Quantum is launching aiWARE for Xcellis, an on-premise version of Veritone’s cloud-based artificial intelligence platform. This solution enables organizations to apply cognitive analytics to video and audio content libraries without the cost and hassle of moving their large media libraries to the cloud.
Here, we talk with Quantum's senior director of product marketing Dave Frederick about the development and begin by asking whether the industry in general is confusing customers by badging solutions as artificially intelligent when in fact they perhaps better described as advanced analytics.
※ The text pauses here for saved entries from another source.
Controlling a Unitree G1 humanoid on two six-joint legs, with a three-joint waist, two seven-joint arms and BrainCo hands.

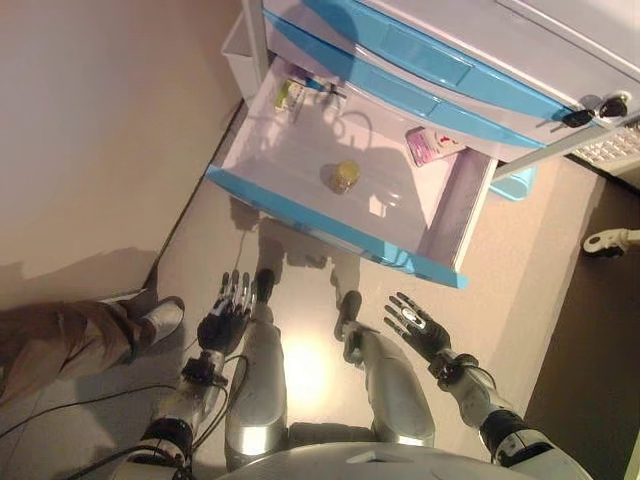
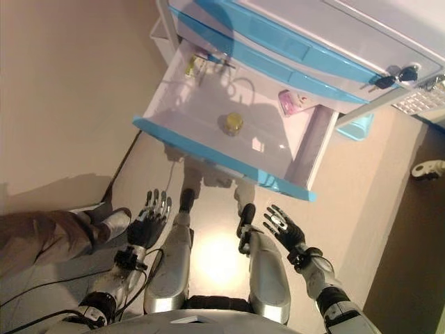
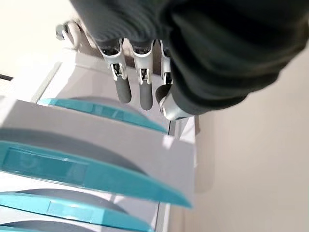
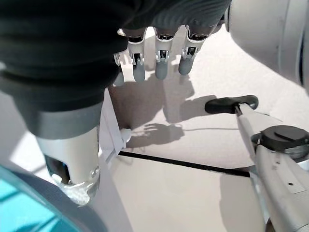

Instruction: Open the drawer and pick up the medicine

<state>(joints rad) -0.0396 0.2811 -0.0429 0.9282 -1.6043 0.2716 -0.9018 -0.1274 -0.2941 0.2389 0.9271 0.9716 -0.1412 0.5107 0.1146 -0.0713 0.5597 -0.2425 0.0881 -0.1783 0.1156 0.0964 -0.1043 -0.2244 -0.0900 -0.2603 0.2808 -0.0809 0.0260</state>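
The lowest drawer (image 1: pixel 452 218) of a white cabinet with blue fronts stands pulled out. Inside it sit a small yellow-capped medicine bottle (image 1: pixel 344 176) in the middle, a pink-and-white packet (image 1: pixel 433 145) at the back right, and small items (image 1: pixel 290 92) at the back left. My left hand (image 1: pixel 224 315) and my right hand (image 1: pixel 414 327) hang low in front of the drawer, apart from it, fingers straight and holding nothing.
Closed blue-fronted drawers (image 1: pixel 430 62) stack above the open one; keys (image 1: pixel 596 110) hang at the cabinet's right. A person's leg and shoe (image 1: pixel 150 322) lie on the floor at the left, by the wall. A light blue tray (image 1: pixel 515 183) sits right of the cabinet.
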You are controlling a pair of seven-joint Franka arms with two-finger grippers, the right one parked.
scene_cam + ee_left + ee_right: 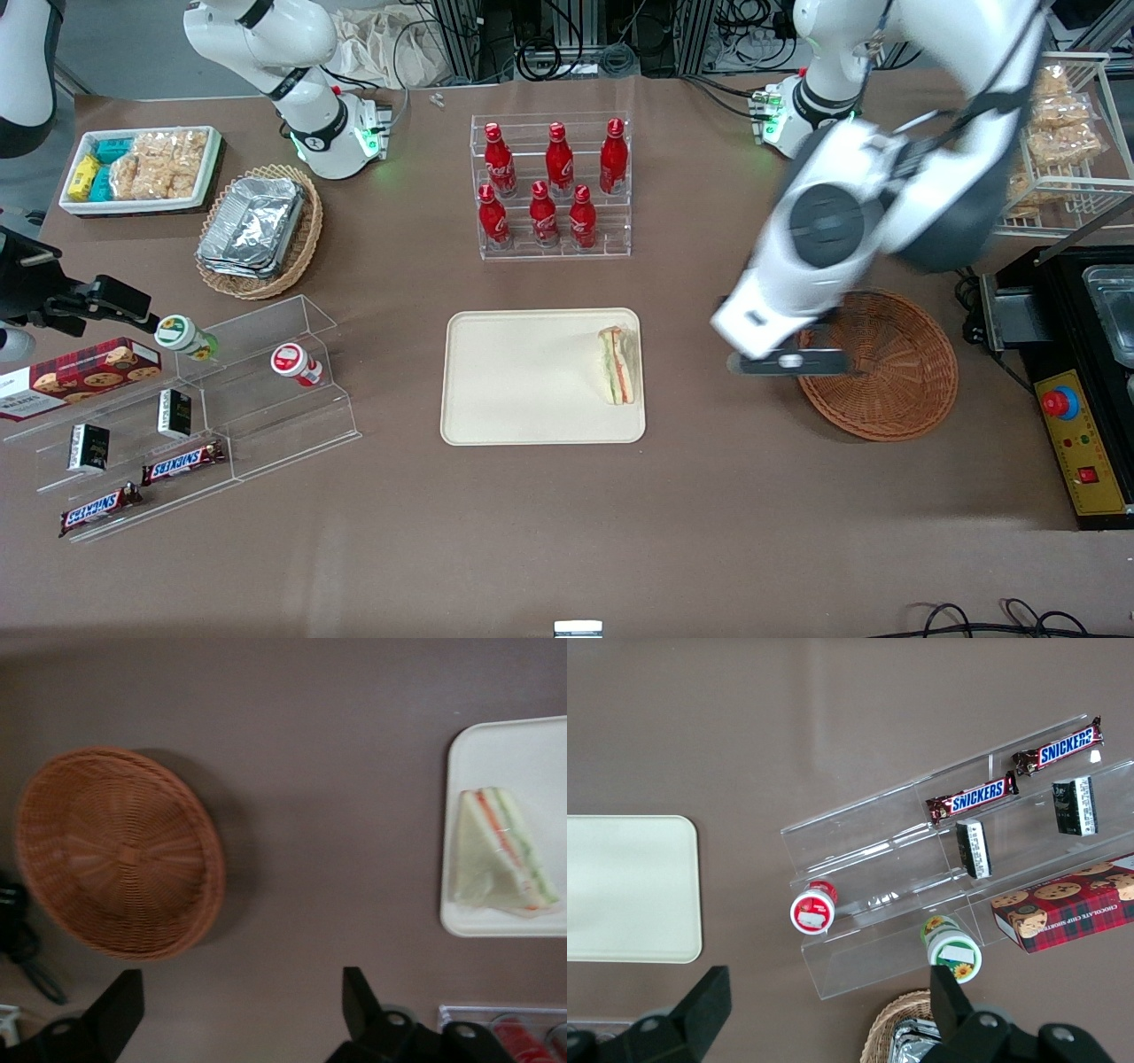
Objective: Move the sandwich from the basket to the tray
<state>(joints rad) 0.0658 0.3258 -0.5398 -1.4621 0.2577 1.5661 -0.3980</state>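
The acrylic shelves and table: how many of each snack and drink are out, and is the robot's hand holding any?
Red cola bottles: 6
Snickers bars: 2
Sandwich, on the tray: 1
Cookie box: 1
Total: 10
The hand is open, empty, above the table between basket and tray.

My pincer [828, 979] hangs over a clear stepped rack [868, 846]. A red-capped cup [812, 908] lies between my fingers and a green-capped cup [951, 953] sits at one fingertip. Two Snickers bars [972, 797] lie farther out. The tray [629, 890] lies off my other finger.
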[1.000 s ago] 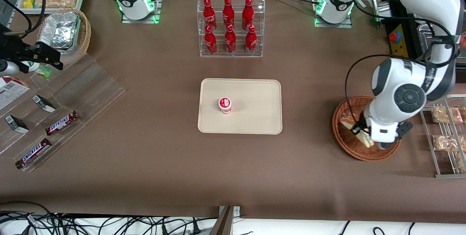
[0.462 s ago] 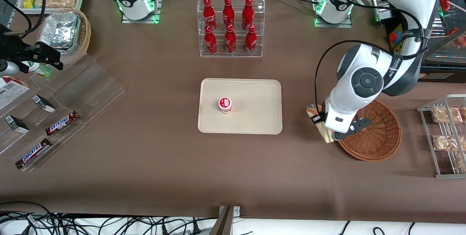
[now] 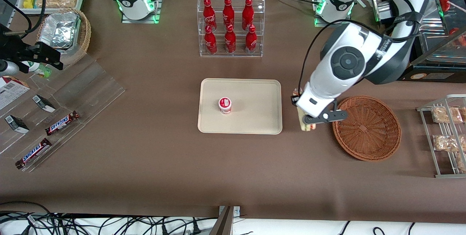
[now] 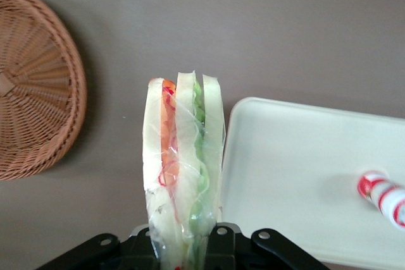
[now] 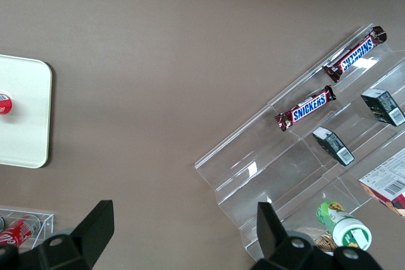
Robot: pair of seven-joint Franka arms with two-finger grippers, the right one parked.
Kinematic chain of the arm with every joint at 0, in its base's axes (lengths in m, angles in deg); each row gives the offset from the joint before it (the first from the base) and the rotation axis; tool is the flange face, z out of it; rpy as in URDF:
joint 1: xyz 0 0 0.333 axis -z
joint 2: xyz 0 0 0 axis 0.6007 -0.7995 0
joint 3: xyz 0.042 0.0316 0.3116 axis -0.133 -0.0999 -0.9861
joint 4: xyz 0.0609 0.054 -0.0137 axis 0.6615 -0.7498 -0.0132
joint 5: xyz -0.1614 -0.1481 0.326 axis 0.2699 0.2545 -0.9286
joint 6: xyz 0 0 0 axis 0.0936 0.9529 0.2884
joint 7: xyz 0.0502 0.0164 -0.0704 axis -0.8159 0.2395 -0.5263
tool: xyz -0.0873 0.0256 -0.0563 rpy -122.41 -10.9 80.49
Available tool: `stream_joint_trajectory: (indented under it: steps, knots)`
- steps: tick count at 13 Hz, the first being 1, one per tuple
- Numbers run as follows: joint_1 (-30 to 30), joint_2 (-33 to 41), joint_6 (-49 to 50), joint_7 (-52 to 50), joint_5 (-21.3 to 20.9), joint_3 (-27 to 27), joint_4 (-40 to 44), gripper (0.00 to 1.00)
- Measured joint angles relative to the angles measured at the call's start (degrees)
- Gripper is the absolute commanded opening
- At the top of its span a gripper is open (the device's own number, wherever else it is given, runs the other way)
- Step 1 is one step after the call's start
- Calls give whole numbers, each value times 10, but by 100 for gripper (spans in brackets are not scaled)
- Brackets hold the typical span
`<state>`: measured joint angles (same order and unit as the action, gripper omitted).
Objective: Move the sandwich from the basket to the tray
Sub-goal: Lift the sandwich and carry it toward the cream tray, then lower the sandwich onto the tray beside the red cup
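My left gripper [image 3: 305, 115] is shut on the sandwich [image 3: 304, 123], a wrapped wedge of pale bread with red, orange and green filling, and holds it above the table between the tray and the basket. In the left wrist view the sandwich [image 4: 183, 169] stands out from between the black fingers [image 4: 224, 245], over bare table beside the tray's edge. The cream tray [image 3: 255, 100] lies in the table's middle; it also shows in the left wrist view [image 4: 297, 175]. The reddish-brown wicker basket [image 3: 367, 127] holds nothing; it shows in the left wrist view too [image 4: 35, 86].
A small red-and-white cup [image 3: 225, 104] stands on the tray. A clear rack of red bottles [image 3: 230, 26] stands farther from the front camera than the tray. A grey wire rack with packaged snacks [image 3: 447, 135] lies at the working arm's end. A clear stand with candy bars [image 3: 62, 123] lies toward the parked arm's end.
My left gripper has lifted the sandwich out of the basket and carried it sideways toward the tray. The basket now shows empty.
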<state>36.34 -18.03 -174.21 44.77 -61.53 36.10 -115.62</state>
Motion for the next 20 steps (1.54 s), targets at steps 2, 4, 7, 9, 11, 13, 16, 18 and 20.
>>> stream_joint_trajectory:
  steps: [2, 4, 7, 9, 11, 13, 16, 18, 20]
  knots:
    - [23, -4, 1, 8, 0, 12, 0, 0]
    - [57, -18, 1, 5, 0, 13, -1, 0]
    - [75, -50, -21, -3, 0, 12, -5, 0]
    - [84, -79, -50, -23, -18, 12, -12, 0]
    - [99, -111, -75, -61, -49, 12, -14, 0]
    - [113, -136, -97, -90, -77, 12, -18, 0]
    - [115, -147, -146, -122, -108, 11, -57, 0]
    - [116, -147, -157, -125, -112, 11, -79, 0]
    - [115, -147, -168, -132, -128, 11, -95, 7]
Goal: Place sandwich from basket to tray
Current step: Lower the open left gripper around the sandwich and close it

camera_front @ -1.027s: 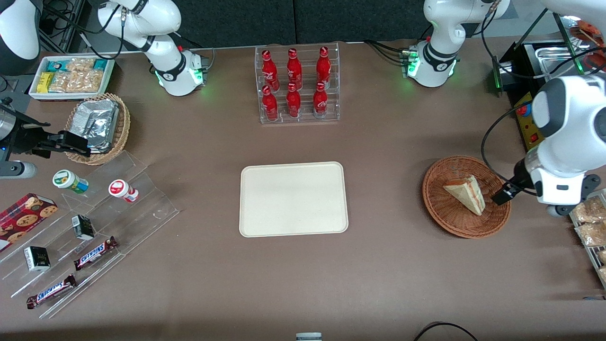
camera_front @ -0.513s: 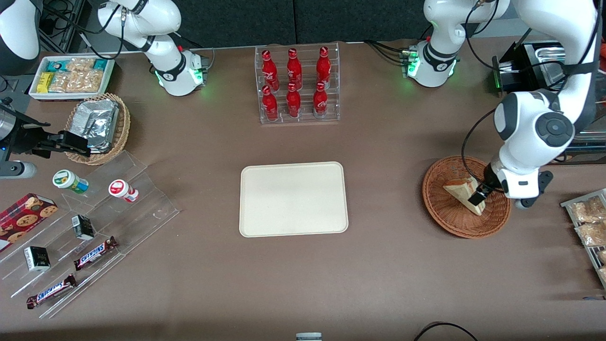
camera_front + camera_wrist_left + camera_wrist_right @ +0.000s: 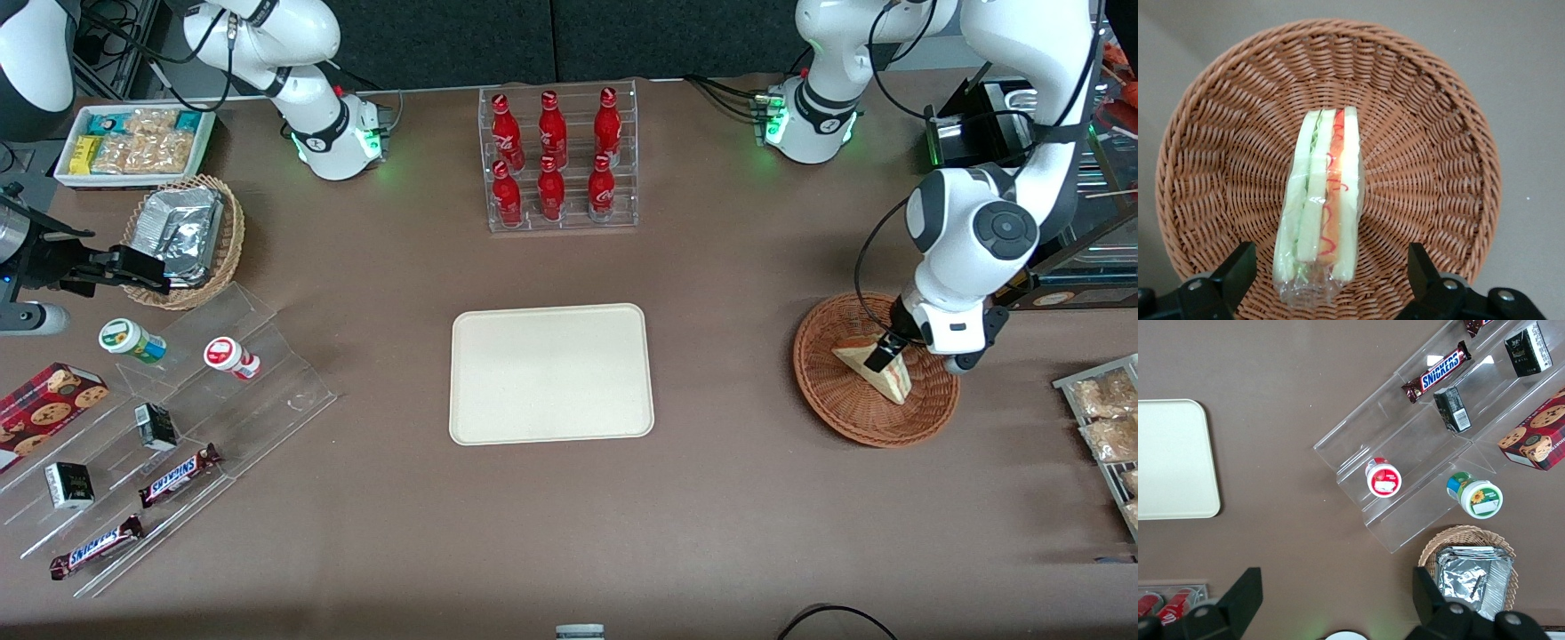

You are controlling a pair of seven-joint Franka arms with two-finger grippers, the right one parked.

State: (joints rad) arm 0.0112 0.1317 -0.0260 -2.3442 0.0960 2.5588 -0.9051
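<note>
1. Brown table [image 3: 756,498] carries everything; the cream tray [image 3: 551,373] lies bare at its middle, nearer the front camera than a clear rack of red bottles [image 3: 558,160].
2. Wicker basket [image 3: 836,409], reddish-brown and shallow, sits toward the working arm's end of the table, well apart from the tray. In the wrist view its woven wall [image 3: 1225,133] rings the whole scene.
3. The sandwich [image 3: 893,378] lies inside the basket, near its centre. It stands on edge, cut face up: pale bread slices with a red-orange stripe and some green filling between them [image 3: 1325,200]. A clear wrap covers it and bunches at one end.
4. The gripper [image 3: 876,356] hangs directly over the sandwich, low in the basket. Its fingers [image 3: 1238,267] are spread wide, one on each side of the wedge, each with a clear gap to the bread. Nothing is held.
5. Handling, as a judgement: the sandwich looks light and soft, so a hard squeeze would likely crush the bread or push filling out. The wrap may be slippery.
6. The best hold seems to be across the two flat bread faces, near the thick end, with the fingers lowered far enough to catch the body, not only the film.
7. The fingers already line up with those faces, so a straight descent and gentle close should do.
</note>
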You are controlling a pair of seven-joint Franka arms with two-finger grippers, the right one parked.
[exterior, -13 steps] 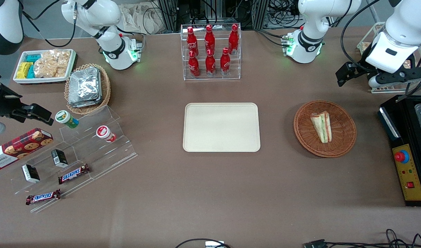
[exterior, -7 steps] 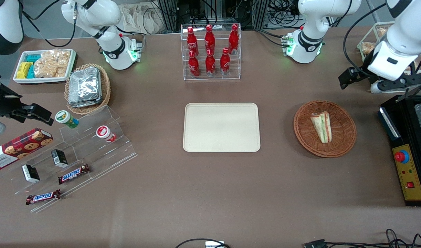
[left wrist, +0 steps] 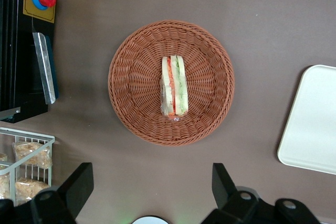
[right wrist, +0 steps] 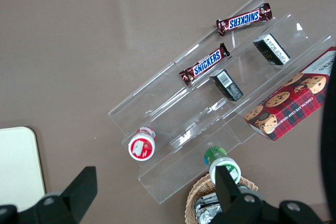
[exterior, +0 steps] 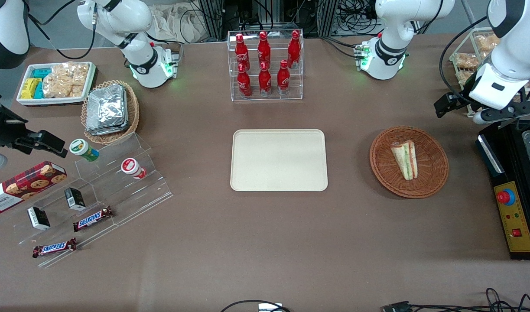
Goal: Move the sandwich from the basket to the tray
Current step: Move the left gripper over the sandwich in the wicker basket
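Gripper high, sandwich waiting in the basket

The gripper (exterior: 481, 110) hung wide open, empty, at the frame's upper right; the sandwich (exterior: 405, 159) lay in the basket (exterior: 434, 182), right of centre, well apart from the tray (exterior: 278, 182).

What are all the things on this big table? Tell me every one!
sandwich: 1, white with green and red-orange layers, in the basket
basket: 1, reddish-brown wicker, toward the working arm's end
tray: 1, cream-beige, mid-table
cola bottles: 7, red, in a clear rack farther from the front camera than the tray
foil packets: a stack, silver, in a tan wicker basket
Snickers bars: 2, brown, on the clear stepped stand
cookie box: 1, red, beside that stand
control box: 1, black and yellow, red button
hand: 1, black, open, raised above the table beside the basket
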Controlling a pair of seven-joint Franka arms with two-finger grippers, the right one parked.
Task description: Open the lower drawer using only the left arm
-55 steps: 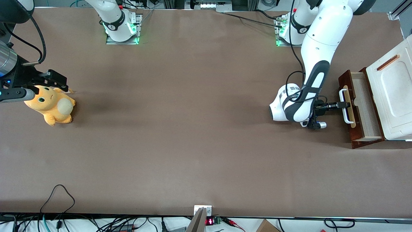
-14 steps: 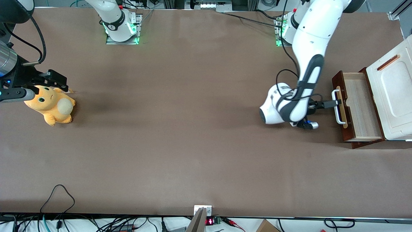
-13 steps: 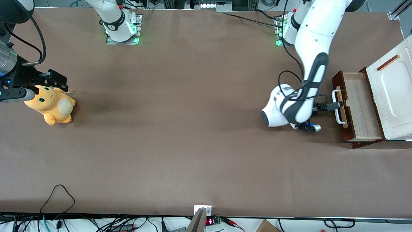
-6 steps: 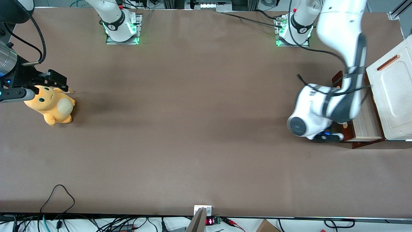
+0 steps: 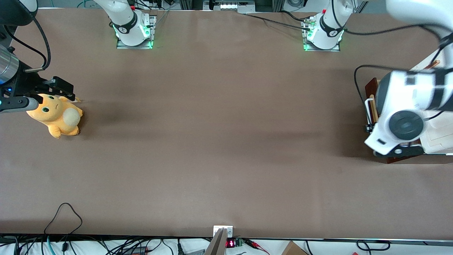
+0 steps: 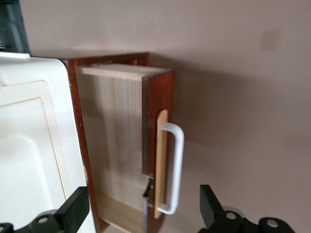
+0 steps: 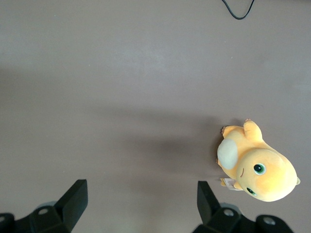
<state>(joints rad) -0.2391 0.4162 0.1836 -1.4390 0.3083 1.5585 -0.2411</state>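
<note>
One lower drawer (image 6: 121, 145) pulled out from under the white cabinet (image 6: 29, 145), pale interior showing, at my end of the brown table (image 5: 212, 141). My gripper (image 6: 141, 213) hovers above it, fingers (image 6: 77, 209) spread, holding nothing. Plush toy (image 5: 56, 118) sits toward the parked arm's end.

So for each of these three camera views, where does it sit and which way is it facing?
Front view: high above the table, looking down; left arm covers the lower drawer.
Left wrist view: on the gripper, open, raised above the pulled-out lower drawer.
Right wrist view: looks down at a plush toy.
Front and left wrist share the drawer; front and right wrist share the toy.
</note>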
Dave Frederick, Quantum: Perhaps. We see customers looking for three levels of awareness. The first level is storage awareness with respect to infrastructure, and it answers questions about storage capacity, how is it allocated, etc. The second level is file awareness. This is awareness about what’s being stored — files and directories — in the capacity, what’s being archived, when was a file touched last, who changed a file and when, etc. The third level is content awareness — the knowledge of what files contain, what content looks like, what’s being said, etc.
The first two levels of awareness are usually generated by systems that automatically collect and store information and report it when needed. The third level can be human-generated if necessary. Or, it can be generated with artificial intelligence (AI).
AI offers an automated way of generating content-related information that traditionally could be extracted only through human interaction. AI typically relies on some training to recognize the material it’s evaluating. Some AI engines are capable of improving their performance by inspecting more data. This is referred to as machine learning.
AI isn’t needed to analyze disk utilization or find duplicate or similarly named files. Rather, AI is about discovering the attributes of content and generating metadata that enhances the utilization of the content itself.
The new solution is initially available with optical character recognition (OCR), object recognition and transcription ― to extract additional value from their on-premise video and audio content. Can you explain what OCR is and how it works?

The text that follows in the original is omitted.